'Man of Steel' Superman flick gets rave reviews
British actor Henry Cavill ditches the red trunks - but otherwise delivers a strong performance as the iconic "Man of Steel" in the latest big screen interpretation of comic book hero Superman. Opening wide, "Man of Steel" is high on spectacle, surprisingly low on humor and his interaction with fearless female reporter Lois Lane (Amy Adams) lacks spark - but has garnered rave reviews anyway.
British actor Henry Cavill ditches the red trunks - but otherwise delivers a strong performance as the iconic "Man of Steel" in the latest big screen interpretation of comic book hero Superman.
LOS ANGELES, CA (Catholic Online) - "Man of Steel" retells the classic origins of the red, yellow and blue-clad flying superhero. Jettisoned from his rapidly deteriorating planet of Krypton, Kal-El - later known as Clark Kent at work and Superman everywhere else, is adopted by humble farm parents. Father (Kevin Costner) instills in the young Superboy ethics and humility, while a computer simulation of his birth father Jor-El (Russell Crowe) gives him advice on how to do battle with super villain General Zod (Michael Shannon). Who comes to Earth to stake out a claim for the survivors of Krypton. Lots of explosions and CGI ensue.
Written by the "Dark Knight" team of Christopher Nolan and David S. Goyer , "Man of Steel" is one of the year's mostly highly-anticipated films.
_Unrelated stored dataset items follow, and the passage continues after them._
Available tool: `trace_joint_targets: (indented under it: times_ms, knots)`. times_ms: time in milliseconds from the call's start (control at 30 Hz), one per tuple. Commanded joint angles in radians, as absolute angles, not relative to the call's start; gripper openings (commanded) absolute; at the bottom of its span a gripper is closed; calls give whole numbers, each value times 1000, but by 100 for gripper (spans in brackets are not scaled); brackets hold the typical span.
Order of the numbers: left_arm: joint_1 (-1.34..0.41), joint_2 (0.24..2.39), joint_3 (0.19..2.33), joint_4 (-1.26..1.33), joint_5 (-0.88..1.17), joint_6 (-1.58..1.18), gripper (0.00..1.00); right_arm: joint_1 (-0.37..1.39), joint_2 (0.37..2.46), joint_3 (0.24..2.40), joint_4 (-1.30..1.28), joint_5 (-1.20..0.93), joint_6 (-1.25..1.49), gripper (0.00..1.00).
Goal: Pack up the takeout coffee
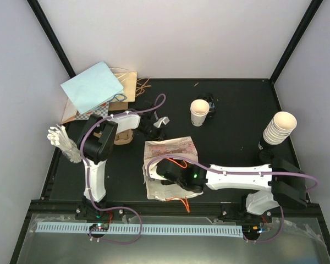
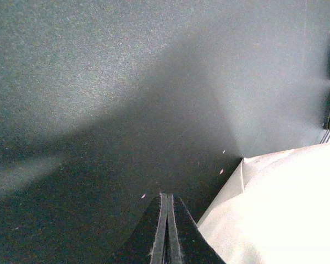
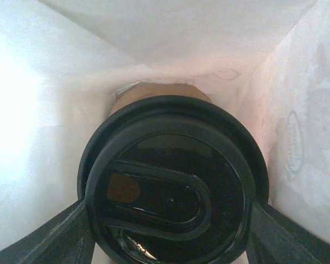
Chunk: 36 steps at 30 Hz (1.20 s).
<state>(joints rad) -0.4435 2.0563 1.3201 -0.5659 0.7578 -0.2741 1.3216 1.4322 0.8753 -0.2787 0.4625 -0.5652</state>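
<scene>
My right gripper (image 3: 173, 239) is closed around the takeout coffee cup (image 3: 173, 181). 1 finger (image 3: 66, 236) shows at the lower left of the right wrist view and the other at the lower right, both hard against the cup's black lid. The jaws stand fairly wide only because the cup fills them. The cup sits inside the paper bag (image 1: 176, 147), which lies at the centre of the top view, with my right arm reaching into it from the right. My left gripper (image 2: 166, 228) is fully closed on nothing. It hangs over the dark table (image 2: 99, 82), with a white corner of the bag at the lower right of its view.

I judge the cup light and thin-walled, so it would dent under a hard squeeze. The lid is smooth plastic, slippery, and could pop off if pinched. The best hold looks to be on the wall just under the lid, where the rim stiffens it. The bag is soft and will sag against the fingers.

The lid hides the whole cup body, so I cannot tell whether the fingers bear on the lid or on the wall below it. Nor can I tell whether the cup is full or what its base rests on. A brown edge (image 3: 154, 91) shows behind the lid, and I cannot say what it is. From above, the arm and the bag cover the grip. At upper centre stands 1 open cup (image 1: 199, 113), and a stack of cups (image 1: 279, 127) stands at the right.
</scene>
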Motion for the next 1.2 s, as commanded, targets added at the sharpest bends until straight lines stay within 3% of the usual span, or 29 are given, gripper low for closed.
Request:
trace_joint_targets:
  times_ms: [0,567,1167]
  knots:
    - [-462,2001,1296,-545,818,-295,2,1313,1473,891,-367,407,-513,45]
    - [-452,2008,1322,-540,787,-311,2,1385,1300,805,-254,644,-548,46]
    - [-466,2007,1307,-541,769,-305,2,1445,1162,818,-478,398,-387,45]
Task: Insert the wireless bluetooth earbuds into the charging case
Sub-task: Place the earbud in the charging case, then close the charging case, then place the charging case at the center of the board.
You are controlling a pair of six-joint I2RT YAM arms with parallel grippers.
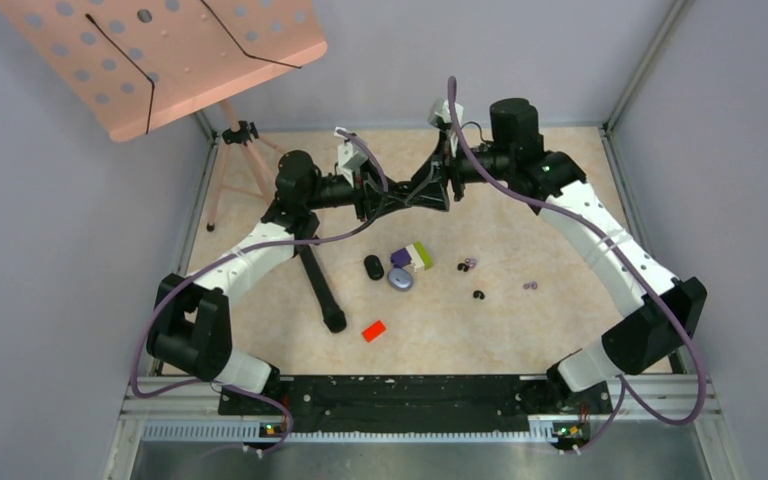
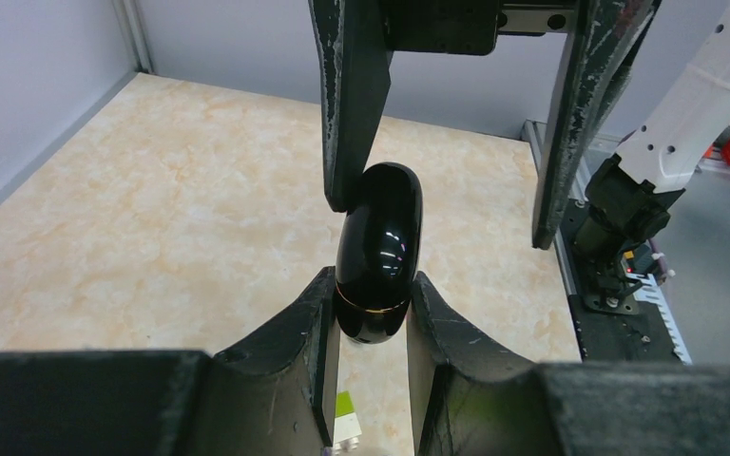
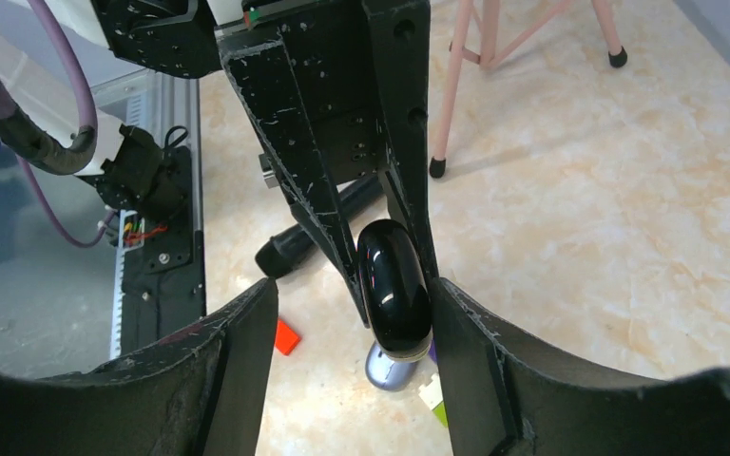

The movie currently has an 83 percent "fresh" rating on the review aggregator site Rotten Tomatoes, putting it behind only "Star Trek Into Darkness" as one of the year's top 10 films so far at the box office.
"Apart from anything else, with Superman returning to a cinematic landscape that now also has that other god-alien Thor, not to mention Iron Man, Hulk - hell, all the Avengers - it wasn't a daft move to avoid any winks to his inherent absurdity," Empire film critic Dan Jolin writes.
"And while Man of Steel won't outdo 'The Avengers' in terms of dialogue-snappiness and sheer laughs, it certainly tops it when it comes to spectacle. [The film] aches for more depth and warmth and humor, but this is spectacular sci-fi - huge, operatic, melodramatic, impressive. It feels the right Superman origin story for our era, and teases what would be a welcome new superfranchise."
This reviewer, catching "Man of Steel" at a special screening can vouch that the film is rock 'em, sock 'em entertainment, sure to rock movie theaters nationwide this summer.
The previous Superman film, "Superman Returns" in 2006, starred Brandon Routh as the Man of Steel and Kevin Spacey as his arch nemesis Lex Luthor. Like the Christopher Reeves films of the 1970s and 1980s, "Superman Returns" relied on a knowing, sophisticated sense of humor to carry things along. As stated above, "Man of Steel" takes itself very, very seriously - but initial reviews suggest yet another box office winner is in the wings.